SignⅠ〜天狗のしるしと世界とあたし




「——うん。全然、大丈夫だよ。 ……あ、そうだ。そういえばあたしの置いてた水色バック、燃やさないで。 ……えっと、爆弾人形かもしれない。 ……湧人? 落ち着いて?」


————————————


「もしもし。 ……あ、久しぶり。いろいろあって。 ……そうなの?」


————————————


「……え。 うん、よく分かったね。そうなんだ。実は——」


タイミングが合ったのか切ったと思ったらすぐ着信……

次から次に着信、着信……



「あ〜、わかった黒木。うん、あたしは全然平気だから。 ……フェノメナ? ボディ変化兄弟? まだ捕まえてなかったんだ? ……うん、気をつけて。
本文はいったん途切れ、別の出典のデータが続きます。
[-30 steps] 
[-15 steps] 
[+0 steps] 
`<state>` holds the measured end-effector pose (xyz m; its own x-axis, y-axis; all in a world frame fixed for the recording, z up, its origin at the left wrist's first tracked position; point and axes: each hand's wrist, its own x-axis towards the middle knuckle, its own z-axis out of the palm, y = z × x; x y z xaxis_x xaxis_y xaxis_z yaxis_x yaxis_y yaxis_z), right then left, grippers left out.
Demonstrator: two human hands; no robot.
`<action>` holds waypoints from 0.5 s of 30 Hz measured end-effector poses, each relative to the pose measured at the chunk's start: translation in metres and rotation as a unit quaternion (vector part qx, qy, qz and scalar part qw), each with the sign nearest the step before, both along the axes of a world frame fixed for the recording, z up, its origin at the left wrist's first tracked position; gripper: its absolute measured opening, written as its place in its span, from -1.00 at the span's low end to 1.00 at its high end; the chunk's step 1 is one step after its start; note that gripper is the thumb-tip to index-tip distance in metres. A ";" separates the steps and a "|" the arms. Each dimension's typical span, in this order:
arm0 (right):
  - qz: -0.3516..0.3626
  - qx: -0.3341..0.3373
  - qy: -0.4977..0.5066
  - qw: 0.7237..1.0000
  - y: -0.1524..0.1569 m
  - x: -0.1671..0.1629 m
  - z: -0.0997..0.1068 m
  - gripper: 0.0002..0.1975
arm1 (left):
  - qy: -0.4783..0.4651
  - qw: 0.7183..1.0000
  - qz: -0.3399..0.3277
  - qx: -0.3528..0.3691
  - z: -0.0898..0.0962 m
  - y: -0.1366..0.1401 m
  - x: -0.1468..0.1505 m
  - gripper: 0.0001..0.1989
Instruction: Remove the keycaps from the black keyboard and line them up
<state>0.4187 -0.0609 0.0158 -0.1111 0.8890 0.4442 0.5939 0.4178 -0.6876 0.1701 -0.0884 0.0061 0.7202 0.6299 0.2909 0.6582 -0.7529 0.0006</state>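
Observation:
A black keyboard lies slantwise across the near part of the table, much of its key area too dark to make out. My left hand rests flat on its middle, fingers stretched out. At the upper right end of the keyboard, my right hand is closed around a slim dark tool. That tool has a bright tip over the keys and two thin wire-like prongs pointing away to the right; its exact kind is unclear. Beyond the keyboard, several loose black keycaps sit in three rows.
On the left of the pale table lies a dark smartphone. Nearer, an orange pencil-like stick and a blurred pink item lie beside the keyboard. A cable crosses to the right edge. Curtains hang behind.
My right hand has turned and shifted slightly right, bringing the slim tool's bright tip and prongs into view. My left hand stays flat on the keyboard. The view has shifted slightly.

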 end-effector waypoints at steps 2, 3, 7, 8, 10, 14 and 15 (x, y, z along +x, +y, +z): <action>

じゃあ」


……はあ~。


一段落し、あたしはグッタリしてしまう。


……もう、


心配だったり、図星だったり、質問だったり、説明だったり……疲れた。

すると、


「……終わったか?」


うしろから声が飛んできた。


「……あ、」


いつからいたんだろう。

壁にもたれた格好で、奏太がタバコを吸っている。


……あれ。もしかして……



「……奏太。あたしの話す電話、聞いてた?」


「……あ?」


「あたし、変な事言ってなかった?」


電話の内容を思い出す。

さっきは気にせず、かなりいろいろ喋ってしまった。


「……何も聞こえてない。それに、おまえが変な事を言うのは昨日からずっとそうだろう」


何でもない顔で奏太は “ フウ~ ” と煙を吐く。

タバコの火を消し、壁からスッと背を離した。